» WHAT YOU WILL DO
In the listing below, start your output at the line with "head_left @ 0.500" and end it after the line with "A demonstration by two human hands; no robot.", copying every line exactly.

» DATA FOR THIS TASK
::::::::

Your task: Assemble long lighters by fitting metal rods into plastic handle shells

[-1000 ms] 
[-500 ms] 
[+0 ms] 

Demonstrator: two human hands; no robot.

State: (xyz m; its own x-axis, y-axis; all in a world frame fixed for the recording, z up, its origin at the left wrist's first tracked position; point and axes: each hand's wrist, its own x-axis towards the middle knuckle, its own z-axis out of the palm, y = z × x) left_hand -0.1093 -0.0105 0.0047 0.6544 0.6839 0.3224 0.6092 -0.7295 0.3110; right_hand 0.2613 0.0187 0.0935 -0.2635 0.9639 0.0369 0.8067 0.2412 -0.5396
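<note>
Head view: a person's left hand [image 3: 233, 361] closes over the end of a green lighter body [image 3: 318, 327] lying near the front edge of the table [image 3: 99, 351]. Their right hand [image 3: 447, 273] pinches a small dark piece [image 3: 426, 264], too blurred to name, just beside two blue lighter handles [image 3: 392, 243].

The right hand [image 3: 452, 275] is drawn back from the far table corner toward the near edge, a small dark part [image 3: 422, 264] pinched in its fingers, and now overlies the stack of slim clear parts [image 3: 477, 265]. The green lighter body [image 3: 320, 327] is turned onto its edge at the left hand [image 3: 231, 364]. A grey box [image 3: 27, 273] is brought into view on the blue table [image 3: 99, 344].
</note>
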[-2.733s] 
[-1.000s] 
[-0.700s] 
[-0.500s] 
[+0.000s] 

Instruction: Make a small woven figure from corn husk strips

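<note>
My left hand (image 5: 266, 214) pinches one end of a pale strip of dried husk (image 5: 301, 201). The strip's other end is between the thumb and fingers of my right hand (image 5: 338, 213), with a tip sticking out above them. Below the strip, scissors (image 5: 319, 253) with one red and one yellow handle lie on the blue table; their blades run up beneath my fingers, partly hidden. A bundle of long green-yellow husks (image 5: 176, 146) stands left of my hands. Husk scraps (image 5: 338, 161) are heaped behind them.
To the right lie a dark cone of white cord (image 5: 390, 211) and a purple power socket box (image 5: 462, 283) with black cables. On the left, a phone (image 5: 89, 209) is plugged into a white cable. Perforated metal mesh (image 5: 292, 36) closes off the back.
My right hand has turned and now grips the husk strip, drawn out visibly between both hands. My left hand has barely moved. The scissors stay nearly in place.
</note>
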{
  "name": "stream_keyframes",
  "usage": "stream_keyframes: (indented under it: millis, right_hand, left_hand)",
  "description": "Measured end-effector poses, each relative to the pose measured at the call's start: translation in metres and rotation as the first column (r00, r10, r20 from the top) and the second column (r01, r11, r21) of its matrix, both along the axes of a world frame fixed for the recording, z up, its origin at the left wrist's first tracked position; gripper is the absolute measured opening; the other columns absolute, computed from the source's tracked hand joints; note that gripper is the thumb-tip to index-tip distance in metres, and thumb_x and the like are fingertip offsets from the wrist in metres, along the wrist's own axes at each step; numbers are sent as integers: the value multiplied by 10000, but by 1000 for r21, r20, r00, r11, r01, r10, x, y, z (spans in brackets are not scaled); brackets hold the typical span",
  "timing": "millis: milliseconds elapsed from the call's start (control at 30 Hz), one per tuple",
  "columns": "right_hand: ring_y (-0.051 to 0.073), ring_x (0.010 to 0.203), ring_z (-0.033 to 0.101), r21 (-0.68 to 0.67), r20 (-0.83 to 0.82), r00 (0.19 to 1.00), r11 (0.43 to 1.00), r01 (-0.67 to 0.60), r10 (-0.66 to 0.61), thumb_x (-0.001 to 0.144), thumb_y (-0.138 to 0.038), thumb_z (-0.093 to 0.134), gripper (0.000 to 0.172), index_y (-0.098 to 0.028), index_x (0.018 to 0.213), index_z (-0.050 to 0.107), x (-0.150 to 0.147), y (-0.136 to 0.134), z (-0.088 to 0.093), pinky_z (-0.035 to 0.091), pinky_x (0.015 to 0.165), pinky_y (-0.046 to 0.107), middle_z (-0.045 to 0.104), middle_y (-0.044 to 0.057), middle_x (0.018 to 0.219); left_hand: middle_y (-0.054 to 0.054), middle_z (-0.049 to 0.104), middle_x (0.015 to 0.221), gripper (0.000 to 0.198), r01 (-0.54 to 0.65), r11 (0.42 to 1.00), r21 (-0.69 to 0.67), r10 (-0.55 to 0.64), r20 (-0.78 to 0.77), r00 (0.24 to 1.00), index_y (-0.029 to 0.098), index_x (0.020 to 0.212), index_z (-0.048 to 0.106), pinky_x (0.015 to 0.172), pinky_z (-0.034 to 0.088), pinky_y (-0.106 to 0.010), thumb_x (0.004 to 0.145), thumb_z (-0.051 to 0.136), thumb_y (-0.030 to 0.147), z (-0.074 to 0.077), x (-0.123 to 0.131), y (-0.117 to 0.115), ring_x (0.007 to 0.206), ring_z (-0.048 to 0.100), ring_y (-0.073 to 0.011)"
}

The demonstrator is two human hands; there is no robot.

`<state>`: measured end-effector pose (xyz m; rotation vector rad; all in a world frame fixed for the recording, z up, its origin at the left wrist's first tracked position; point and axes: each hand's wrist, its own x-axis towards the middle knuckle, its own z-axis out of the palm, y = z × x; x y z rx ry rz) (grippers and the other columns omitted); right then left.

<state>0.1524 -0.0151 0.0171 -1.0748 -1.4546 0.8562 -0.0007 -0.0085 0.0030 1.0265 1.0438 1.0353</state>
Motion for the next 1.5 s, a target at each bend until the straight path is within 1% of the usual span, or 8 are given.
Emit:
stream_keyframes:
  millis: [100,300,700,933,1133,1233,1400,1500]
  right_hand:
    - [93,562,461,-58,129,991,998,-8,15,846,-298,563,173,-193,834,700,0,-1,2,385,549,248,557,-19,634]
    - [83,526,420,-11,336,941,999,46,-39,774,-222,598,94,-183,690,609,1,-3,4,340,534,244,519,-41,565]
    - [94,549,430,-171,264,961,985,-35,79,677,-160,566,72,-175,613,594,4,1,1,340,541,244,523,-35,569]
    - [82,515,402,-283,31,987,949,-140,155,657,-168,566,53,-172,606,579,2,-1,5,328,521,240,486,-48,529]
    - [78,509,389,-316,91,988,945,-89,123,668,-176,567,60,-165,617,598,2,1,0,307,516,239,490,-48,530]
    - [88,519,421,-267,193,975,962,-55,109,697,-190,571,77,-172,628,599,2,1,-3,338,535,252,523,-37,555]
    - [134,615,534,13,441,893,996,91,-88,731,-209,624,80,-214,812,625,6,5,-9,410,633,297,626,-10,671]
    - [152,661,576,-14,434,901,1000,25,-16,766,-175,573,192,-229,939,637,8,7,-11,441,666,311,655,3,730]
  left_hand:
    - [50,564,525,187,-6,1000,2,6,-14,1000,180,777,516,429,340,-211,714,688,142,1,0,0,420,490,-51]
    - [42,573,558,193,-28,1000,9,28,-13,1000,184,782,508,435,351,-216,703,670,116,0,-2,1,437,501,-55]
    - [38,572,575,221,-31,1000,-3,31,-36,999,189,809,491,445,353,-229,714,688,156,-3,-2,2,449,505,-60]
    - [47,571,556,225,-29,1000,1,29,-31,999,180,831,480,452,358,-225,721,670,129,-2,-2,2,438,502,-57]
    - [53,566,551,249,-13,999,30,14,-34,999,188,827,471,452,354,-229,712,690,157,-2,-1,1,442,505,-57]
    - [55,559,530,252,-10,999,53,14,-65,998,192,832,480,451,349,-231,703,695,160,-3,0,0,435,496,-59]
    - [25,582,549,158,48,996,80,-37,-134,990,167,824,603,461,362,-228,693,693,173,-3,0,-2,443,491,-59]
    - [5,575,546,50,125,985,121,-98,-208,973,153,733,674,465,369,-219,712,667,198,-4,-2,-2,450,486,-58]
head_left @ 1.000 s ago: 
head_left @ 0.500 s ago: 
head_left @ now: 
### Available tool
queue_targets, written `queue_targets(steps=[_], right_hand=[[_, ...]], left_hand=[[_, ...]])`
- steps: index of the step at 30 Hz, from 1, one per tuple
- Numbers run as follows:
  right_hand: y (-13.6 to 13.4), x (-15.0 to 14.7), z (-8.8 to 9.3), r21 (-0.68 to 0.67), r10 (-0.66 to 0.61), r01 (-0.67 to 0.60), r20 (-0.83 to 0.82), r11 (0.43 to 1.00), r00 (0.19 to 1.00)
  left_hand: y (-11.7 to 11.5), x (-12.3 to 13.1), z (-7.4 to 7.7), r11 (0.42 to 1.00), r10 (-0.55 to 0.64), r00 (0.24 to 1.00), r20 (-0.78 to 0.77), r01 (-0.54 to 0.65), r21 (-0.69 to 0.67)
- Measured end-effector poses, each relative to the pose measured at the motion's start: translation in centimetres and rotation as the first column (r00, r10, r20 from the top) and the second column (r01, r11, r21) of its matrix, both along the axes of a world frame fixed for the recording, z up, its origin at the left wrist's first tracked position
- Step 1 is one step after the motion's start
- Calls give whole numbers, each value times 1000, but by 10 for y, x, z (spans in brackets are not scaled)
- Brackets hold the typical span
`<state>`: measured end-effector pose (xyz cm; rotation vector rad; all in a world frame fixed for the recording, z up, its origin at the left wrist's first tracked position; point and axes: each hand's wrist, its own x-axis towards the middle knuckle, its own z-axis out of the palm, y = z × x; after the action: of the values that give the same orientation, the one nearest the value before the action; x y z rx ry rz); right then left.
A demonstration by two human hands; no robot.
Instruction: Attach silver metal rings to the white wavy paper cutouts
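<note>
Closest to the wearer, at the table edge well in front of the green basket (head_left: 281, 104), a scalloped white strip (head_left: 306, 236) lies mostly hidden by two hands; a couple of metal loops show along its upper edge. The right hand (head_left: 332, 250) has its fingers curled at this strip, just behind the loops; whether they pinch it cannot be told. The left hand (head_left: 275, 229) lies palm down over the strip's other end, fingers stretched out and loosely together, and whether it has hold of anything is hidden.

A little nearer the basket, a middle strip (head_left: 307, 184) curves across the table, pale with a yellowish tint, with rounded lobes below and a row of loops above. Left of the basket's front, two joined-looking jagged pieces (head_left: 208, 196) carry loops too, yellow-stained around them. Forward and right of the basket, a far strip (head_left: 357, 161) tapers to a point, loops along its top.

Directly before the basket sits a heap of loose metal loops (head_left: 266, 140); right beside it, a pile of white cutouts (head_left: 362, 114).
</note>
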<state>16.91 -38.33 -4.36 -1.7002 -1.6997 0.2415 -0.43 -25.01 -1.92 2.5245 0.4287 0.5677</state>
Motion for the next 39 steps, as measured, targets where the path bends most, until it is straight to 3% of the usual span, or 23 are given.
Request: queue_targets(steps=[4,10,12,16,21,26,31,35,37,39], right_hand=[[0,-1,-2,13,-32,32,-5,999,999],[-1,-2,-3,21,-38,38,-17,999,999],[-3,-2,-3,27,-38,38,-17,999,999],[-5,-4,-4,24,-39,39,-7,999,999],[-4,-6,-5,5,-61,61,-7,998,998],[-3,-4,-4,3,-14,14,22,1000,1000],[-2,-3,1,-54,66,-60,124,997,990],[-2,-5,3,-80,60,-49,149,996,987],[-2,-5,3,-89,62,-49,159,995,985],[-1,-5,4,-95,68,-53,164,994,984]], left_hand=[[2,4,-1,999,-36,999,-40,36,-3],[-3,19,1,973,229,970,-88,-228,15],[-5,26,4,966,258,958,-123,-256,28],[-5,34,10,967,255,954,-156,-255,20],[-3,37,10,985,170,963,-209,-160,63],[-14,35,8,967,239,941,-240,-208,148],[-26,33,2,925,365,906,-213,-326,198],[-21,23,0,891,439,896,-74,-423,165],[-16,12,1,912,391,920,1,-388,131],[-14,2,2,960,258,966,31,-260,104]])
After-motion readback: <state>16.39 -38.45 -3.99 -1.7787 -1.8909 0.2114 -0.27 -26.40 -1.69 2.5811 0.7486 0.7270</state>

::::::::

» TASK RESPONSE
head_left @ 0.500 s ago: 
head_left @ now: 
### Available tool
queue_targets, written `queue_targets(steps=[_], right_hand=[[_, ...]], left_hand=[[_, ...]])`
- steps: index of the step at 30 Hz, from 1, one per tuple
- Numbers run as follows:
  right_hand: y (-13.6 to 13.4), x (-15.0 to 14.7), z (-8.8 to 9.3), r21 (-0.68 to 0.67), r10 (-0.66 to 0.61), r01 (-0.67 to 0.60), r20 (-0.83 to 0.82), r11 (0.43 to 1.00), r00 (0.19 to 1.00)
  left_hand: y (-11.7 to 11.5), x (-12.3 to 13.1), z (-7.4 to 7.7), r11 (0.42 to 1.00), r10 (-0.55 to 0.64), r00 (0.24 to 1.00), r20 (-0.78 to 0.77), r01 (-0.54 to 0.65), r21 (-0.69 to 0.67)
- Measured end-effector poses, each relative to the pose measured at the motion's start: translation in centimetres and rotation as the first column (r00, r10, r20 from the top) and the second column (r01, r11, r21) of its matrix, both along the axes of a world frame fixed for the recording, z up, its origin at the left wrist's first tracked position
- Step 1 is one step after the motion's start
- Calls give whole numbers, each value times 1000, but by 10 for y, x, z (spans in brackets are not scaled)
- Brackets hold the typical span
`<state>`: measured end-effector pose (xyz cm; rotation vector rad; all in a world frame fixed for the recording, z up, its origin at the left wrist's first tracked position; point and axes: each hand's wrist, its own x-axis towards the middle knuckle, its own z-axis out of the palm, y = z × x; after the action: of the values that give the same orientation, the one nearest the value before the action; x y z rx ry rz); right then left.
A demonstration by two human hands; no robot.

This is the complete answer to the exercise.